◆ Description of the task
The lines to copy are those holding the string "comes" in the entries below.

Top of Input records

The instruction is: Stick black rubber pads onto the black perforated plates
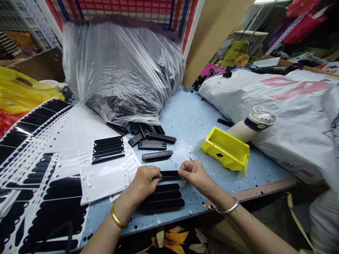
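My left hand (144,181) and my right hand (192,173) pinch the two ends of one narrow black strip (170,174), fingers closed, near the front edge of the blue speckled table (190,120). Just below the strip lies a black piece with long rounded slots (162,197), partly under my left hand. Beyond my hands lie a black perforated strip (157,155) and a small pile of black comb-like parts (148,135). A white sheet with black oval stickers (108,150) lies to the left of my left hand.
A big clear plastic bag (122,67) of black parts fills the table's back. Peeled black-and-white sticker sheets (31,148) cover the left. A yellow plastic bin (226,151), a white bottle (250,126) and a large white sack (291,116) lie to the right. A yellow bag (21,90) lies far left.
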`<state>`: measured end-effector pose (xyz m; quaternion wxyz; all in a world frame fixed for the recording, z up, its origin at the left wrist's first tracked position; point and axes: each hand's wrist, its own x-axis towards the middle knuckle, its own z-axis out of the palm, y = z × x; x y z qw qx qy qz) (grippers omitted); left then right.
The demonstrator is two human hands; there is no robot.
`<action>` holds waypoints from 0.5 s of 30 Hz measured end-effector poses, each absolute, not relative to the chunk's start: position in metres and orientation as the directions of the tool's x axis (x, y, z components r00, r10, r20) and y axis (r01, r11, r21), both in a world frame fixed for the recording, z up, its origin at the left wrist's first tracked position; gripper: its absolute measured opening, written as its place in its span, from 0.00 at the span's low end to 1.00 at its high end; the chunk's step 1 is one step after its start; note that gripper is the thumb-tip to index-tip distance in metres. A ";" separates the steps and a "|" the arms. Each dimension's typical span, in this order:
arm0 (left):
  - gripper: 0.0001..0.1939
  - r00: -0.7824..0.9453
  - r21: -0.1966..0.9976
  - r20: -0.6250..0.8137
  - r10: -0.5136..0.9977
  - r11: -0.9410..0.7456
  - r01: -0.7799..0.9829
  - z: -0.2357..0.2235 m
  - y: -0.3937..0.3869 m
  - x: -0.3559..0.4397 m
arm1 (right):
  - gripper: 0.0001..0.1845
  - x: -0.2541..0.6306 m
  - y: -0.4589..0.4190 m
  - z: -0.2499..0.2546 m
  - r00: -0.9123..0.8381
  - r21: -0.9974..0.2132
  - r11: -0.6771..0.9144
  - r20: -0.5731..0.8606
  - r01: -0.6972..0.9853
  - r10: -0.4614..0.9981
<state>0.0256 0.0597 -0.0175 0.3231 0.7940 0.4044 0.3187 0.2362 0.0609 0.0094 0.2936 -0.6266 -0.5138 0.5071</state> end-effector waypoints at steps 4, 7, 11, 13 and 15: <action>0.10 0.467 0.766 0.243 0.850 -0.463 0.446 -0.016 0.060 0.025 | 0.08 0.238 0.063 0.003 -0.043 -0.873 -0.280 -0.323 0.399 0.945; 0.10 0.464 0.767 0.243 0.852 -0.462 0.445 -0.016 0.059 0.025 | 0.07 0.238 0.064 0.003 -0.051 -0.854 -0.247 -0.302 0.458 0.952; 0.10 0.461 0.770 0.245 0.853 -0.460 0.443 -0.017 0.059 0.025 | 0.06 0.238 0.065 0.002 -0.056 -0.814 -0.186 -0.258 0.550 0.965; 0.10 0.461 0.769 0.245 0.853 -0.460 0.443 -0.018 0.059 0.025 | 0.06 0.237 0.065 0.001 -0.053 -0.789 -0.152 -0.227 0.595 0.972; 0.10 0.462 0.767 0.239 0.854 -0.458 0.450 -0.018 0.059 0.025 | 0.07 0.236 0.065 0.001 -0.054 -0.762 -0.119 -0.197 0.636 0.979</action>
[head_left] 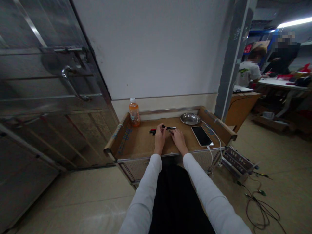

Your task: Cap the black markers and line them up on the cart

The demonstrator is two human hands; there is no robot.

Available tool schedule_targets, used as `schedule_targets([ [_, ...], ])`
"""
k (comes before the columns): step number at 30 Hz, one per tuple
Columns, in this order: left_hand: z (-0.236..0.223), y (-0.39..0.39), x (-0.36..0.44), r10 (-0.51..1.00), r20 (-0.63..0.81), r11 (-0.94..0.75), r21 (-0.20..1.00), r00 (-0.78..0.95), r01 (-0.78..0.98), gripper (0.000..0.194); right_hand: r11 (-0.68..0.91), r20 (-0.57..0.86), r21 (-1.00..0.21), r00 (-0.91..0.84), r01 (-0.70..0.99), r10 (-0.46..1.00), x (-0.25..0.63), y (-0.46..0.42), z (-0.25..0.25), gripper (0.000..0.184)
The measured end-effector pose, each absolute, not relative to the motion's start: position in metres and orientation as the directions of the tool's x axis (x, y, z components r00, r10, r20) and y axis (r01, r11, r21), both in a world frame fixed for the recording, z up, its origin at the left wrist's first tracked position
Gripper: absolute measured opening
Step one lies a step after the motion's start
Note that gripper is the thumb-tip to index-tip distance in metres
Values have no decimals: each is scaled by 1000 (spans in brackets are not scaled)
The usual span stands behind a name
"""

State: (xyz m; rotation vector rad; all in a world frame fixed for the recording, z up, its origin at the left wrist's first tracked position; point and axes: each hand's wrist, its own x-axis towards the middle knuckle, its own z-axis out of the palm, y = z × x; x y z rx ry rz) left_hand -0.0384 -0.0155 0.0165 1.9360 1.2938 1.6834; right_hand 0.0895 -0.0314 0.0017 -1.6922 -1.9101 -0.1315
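Over the cardboard-lined top of a cart [143,143], my two hands are close together. A black pen [171,128] with a lighter, shiny end lies across the gap between them. The fingers of my left hand [160,135] are pinched at its left end. My right hand [178,138] has its fingers curled in at the pen's other end; a small dark piece shows by these fingertips, too small to name. Beside and partly behind my left hand rest a few more pens [152,131], dark with some red, lying on the cardboard.
A bottle of orange drink [134,113] stands at the back left corner. Toward the right are a steel dish [190,119] and a phone [202,136] with a white cable [214,131]. Raised cardboard edges border the cart. A power strip unit [237,162] and loose cables lie on the floor; people work farther right.
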Motion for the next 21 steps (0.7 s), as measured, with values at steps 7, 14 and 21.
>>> schedule_targets([
  [7, 17, -12, -41, 755, 606, -516, 784, -249, 345, 24, 206, 491, -337, -15, 919, 871, 89, -29, 0, 27],
  [14, 18, -12, -42, 775, 576, -498, 810, -261, 308, 23, 309, 500, -415, -70, 856, 863, 89, -25, -4, 25],
  [21, 17, -15, -41, 775, 580, -496, 805, -252, 327, 22, 257, 485, -424, -21, 868, 874, 88, -31, 3, 22],
])
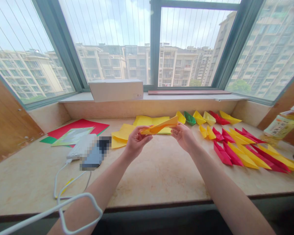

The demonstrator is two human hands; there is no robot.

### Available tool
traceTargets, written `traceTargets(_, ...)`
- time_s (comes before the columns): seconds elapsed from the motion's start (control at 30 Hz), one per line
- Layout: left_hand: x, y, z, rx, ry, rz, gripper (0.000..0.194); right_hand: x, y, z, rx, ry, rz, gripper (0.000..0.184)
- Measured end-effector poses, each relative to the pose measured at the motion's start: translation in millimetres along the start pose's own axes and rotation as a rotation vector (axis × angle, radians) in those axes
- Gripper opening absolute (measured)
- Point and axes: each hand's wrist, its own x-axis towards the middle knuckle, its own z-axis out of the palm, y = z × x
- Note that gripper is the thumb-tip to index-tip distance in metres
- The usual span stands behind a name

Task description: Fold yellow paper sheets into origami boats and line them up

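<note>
White box (116,90): on the window ledge
Bottle (283,125): far right of the box
Red sheet (79,127): on the desk (161,173), below-left of the box
White cable (63,199): desk edge, below the box

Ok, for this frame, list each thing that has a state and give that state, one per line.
Left hand: pinching the folded yellow paper.
Right hand: pinching the paper's other end.
Folded yellow paper: partly folded, held above the counter.
Yellow sheets: flat, loosely stacked.
Red sheet: flat.
Paper boats: folded, laid in rows.
Bottle: capped, tilted.
White box: closed, on sill.
</note>
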Motion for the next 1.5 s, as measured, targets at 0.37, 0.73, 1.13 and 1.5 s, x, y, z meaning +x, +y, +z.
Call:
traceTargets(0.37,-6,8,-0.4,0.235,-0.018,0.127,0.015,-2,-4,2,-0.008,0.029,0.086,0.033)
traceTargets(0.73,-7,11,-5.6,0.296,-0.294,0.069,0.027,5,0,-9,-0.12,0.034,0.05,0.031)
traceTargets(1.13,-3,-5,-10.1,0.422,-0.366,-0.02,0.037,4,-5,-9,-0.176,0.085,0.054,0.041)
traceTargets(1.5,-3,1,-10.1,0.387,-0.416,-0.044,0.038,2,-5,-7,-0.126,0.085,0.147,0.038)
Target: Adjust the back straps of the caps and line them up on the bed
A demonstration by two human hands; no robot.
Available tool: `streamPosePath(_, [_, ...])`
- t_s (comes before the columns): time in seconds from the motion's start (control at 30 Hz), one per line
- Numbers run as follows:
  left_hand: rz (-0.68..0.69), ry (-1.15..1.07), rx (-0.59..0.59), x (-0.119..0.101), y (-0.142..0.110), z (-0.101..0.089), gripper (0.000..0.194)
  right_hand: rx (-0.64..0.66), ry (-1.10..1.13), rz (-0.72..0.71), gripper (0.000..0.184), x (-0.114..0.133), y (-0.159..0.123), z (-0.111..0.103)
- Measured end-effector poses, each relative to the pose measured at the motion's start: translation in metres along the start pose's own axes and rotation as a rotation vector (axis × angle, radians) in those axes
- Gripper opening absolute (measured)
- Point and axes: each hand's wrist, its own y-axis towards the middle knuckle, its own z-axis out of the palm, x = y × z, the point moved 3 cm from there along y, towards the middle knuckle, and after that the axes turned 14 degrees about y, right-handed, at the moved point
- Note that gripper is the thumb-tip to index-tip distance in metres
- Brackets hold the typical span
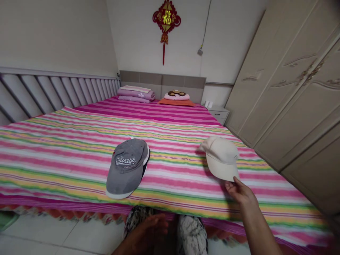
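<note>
A cream baseball cap (220, 156) is pinched at its brim by my right hand (239, 189), over the right part of the bed. Thumb and fingers close on the brim's right front edge. Low in front of my knees is my left hand (152, 228), holding nothing, its fingers stretched out and a little blurred. To the left on the bed lies a grey cap (126, 164) with white "Always" lettering. White and dark edges of other headwear peek out from under its right side.
A striped sheet (172, 170) covers the bed. Folded purple bedding (136, 94) and a pink-and-orange pillow pile (176, 99) rest by the headboard (148, 79). A railing (61, 79) runs along the left; a nightstand (219, 113) and wardrobe (281, 92) stand right.
</note>
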Motion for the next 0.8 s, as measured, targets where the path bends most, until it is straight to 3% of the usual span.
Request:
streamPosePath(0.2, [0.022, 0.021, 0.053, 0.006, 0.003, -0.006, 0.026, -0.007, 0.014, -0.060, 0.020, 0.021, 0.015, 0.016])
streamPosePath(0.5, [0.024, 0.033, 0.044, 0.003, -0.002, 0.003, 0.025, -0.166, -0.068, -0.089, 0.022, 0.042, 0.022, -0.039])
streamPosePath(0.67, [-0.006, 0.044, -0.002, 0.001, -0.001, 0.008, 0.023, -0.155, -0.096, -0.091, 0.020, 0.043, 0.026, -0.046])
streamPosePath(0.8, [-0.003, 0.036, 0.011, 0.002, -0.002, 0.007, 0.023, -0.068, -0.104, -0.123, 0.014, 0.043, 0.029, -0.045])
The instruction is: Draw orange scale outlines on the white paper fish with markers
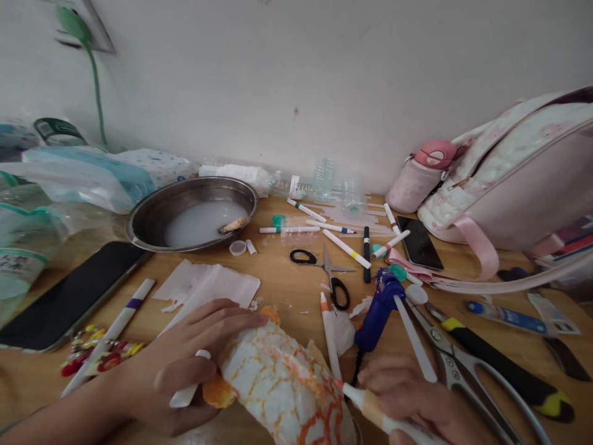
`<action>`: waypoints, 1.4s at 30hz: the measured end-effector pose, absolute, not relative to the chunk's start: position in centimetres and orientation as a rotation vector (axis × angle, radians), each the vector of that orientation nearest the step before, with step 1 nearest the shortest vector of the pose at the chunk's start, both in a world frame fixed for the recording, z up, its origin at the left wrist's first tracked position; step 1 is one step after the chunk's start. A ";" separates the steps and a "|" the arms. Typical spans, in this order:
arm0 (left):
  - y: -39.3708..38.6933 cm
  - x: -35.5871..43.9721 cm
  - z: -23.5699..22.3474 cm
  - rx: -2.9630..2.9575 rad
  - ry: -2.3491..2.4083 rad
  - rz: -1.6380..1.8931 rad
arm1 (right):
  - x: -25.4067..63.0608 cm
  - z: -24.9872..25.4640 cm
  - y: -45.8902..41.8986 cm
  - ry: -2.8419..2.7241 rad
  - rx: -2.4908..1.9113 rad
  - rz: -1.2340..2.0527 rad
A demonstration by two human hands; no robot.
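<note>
My left hand [185, 364] lies on a paper-covered object [282, 383] painted with white and orange streaks, fingers stretched along its top. A white marker cap [188, 392] sits under that hand's thumb. My right hand [412, 395] is closed round an orange-tipped marker [370, 405], its tip touching the paper object's right side. A blue glue gun [377, 309] lies just beyond my right hand. Another orange marker [330, 334] lies between the two hands.
A metal bowl [152, 213] of cloudy liquid stands at the back left, with a phone [69, 296] in front of it. Scissors [327, 275], several markers, large shears [467, 364], a second phone [419, 244] and a pink backpack [519, 179] fill the right side. Tissue [208, 284] lies mid-table.
</note>
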State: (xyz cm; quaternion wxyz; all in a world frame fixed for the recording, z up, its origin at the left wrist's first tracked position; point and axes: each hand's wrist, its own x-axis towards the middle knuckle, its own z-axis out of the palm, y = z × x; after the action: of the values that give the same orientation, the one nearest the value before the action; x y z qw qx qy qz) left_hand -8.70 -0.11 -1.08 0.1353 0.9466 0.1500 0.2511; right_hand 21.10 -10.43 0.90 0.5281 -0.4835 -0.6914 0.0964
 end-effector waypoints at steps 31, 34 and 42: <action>-1.3 -7.2 -0.9 2.656 0.755 0.685 | 21.3 1.9 -8.8 -2.188 -0.858 0.002; -1.5 -7.2 -0.9 2.646 0.773 0.674 | 20.8 1.8 -8.8 -2.176 -0.857 -0.031; -1.4 -7.2 -1.0 2.640 0.750 0.689 | 20.3 1.3 -8.8 -2.155 -0.884 -0.014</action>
State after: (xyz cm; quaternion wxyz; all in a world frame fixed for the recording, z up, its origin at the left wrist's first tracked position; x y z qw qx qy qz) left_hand -7.16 -1.41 -0.97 0.1553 0.9217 0.2619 0.2405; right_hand 20.34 -8.77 1.29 0.3953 -0.3485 -0.8499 -0.0054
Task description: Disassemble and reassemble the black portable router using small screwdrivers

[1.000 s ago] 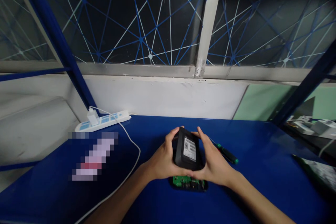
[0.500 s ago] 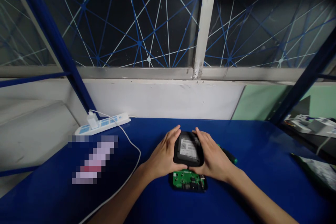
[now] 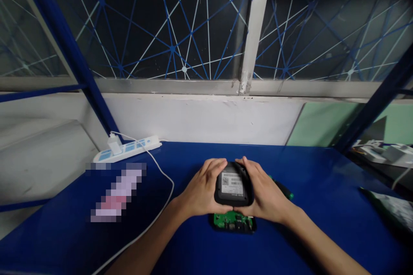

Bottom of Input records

◆ Written answer
k (comes before the columns): step number at 30 Hz, one per tuple
- time_s (comes before the columns): seconds elapsed from the motion's start (control at 30 Hz), one per line
- t_s (comes before the columns): time in seconds from the motion's start (control at 30 Hz), one per line

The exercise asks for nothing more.